Dispute Resolution in India
The Dispute Resolution process in
India mainly involves the following:
Litigation in India
The litigation process in
India is based on common law. It is largely based on English
common law because of the long period of British colonial
influence during the British Raj.
The Indian Courts are famous for arrears;
therefore arbitration is becoming more common.
There is a single hierarchy
of courts in India. Much of contemporary Indian law shows
substantial European and American influence. Various acts and
ordinances first introduced by the British are still in effect
in modified form today. During the drafting of the Indian
Constitution, laws from Ireland, the United States, Britain, and
France were all synthesized to get a refined set of Indian laws
as it currently stands. Indian laws also adhere to the United
Nations guidelines on human rights law and environmental law.
Certain international trade laws, such as those on intellectual
property, are also enforced in India.
Each state drafts it own
laws, however all the states have more or less the same laws.
Laws directed by the central government and the Supreme Court of
India via judicial precedent or general policy directives are
binding on all citizens of each state. Each state has its own
labor laws and taxation rates.
India's judicial system is
made up of the Supreme Court of India at the apex of the
hierarchy for the entire country and twenty-one High Courts at
the top of the hierarchy in each State. These courts have
jurisdiction over a state, a union territory or a group of
states and union territories. Below the High Courts are a
hierarchy of subordinate courts such as the civil courts, family
courts, criminal courts and various other district courts.

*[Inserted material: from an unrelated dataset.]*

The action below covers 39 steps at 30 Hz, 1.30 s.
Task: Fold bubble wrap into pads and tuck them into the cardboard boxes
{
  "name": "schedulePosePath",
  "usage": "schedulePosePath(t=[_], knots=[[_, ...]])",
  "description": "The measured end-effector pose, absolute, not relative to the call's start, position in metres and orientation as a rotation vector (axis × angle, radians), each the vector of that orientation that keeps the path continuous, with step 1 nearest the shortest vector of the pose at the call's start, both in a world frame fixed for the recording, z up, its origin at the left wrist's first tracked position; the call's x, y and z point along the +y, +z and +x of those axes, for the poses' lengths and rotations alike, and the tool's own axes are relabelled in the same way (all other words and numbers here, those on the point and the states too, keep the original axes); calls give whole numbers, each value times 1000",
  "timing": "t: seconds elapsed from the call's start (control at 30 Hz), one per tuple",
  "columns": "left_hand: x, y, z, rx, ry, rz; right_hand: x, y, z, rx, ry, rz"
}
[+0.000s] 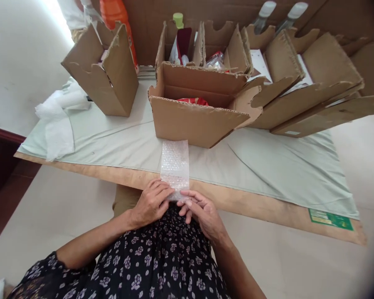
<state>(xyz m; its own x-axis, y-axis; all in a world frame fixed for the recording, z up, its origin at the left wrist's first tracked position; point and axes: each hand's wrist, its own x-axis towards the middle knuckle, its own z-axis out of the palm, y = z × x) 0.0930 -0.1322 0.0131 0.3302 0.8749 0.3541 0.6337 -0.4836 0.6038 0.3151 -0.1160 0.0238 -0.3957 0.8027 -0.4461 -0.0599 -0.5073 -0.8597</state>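
Observation:
A narrow strip of clear bubble wrap [175, 160] lies across the front edge of the cloth-covered table, its near end hanging toward my lap. My left hand [152, 200] grips the near left edge, fingers on top and thumb underneath. On the other side, my right hand [205, 214] pinches the near right corner between thumb and forefinger, with its other fingers curled below. Close to the strip's far end stands an open cardboard box [199, 122] with something red inside. Whether anything is folded into the wrap's near end, I cannot tell.
Several open cardboard bins [311, 104] line the back right. Another box [118, 83] stands at the left, in front of an orange bottle [116, 14]. White wrapping material [60, 120] droops over the table's left side. The wooden table edge [252, 205] runs before me.

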Motion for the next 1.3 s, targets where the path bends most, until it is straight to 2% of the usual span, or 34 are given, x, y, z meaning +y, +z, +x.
schedulePosePath(t=[0.07,0.17,0.43,0.57,0.73,0.93,1.13,1.3], knots=[[-125,12,94,1394,983,2085,-112,30,321,-1318,1790,-1267],[-111,19,90,1440,918,1865,-103,31,328,-1708,1244,-1364],[-65,30,90,1582,426,1860,-82,14,314,-2115,426,-1272],[-61,25,92,1644,427,2016,-80,11,311,-2412,322,-1113],[-81,32,85,1576,798,2288,-69,2,304,-2345,292,-1138],[-70,20,77,1486,697,2242,-42,4,303,-2240,537,-1217],[-37,7,80,1560,668,2096,-47,12,312,-2217,244,-1218],[-56,14,82,1651,784,2265,-39,3,308,-2405,277,-1149]])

The High Courts are the principal civil courts of original
jurisdiction in the state, and can try all offences including
those punishable with death. However, the bulk of the work of
most High Courts consists of Appeals from lowers courts and writ
petitions in terms of Article 226 of the Constitution of India.
The precise jurisdiction of each High Court varies.
Each state is divided into
judicial districts presided over by a 'District and Sessions
Judge'. He is known as a District Judge when he presides over a
civil case, and a Sessions Judge when he presides over a
criminal case. He is the highest judicial authority below a High
Court judge. Below him, there are courts of civil jurisdiction,
known by different names in different states.
Arbitration in India
The Applicable Arbitration Law
The Indian Arbitration and Conciliation Act, 1996 the governing arbitration
statute in India. It is based on the Model Law on International Commercial Arbitration adopted by the United Nations Commission on International Trade Law (UNCITRAL) in 1985.
Previous statutory provisions on arbitration were contained in three different enactments, namely,
the Arbitration Act, 1940, the Arbitration (Protocol and Convention) Act, 1937 and the Foreign Awards (Recognition and Enforcement) Act, 1961.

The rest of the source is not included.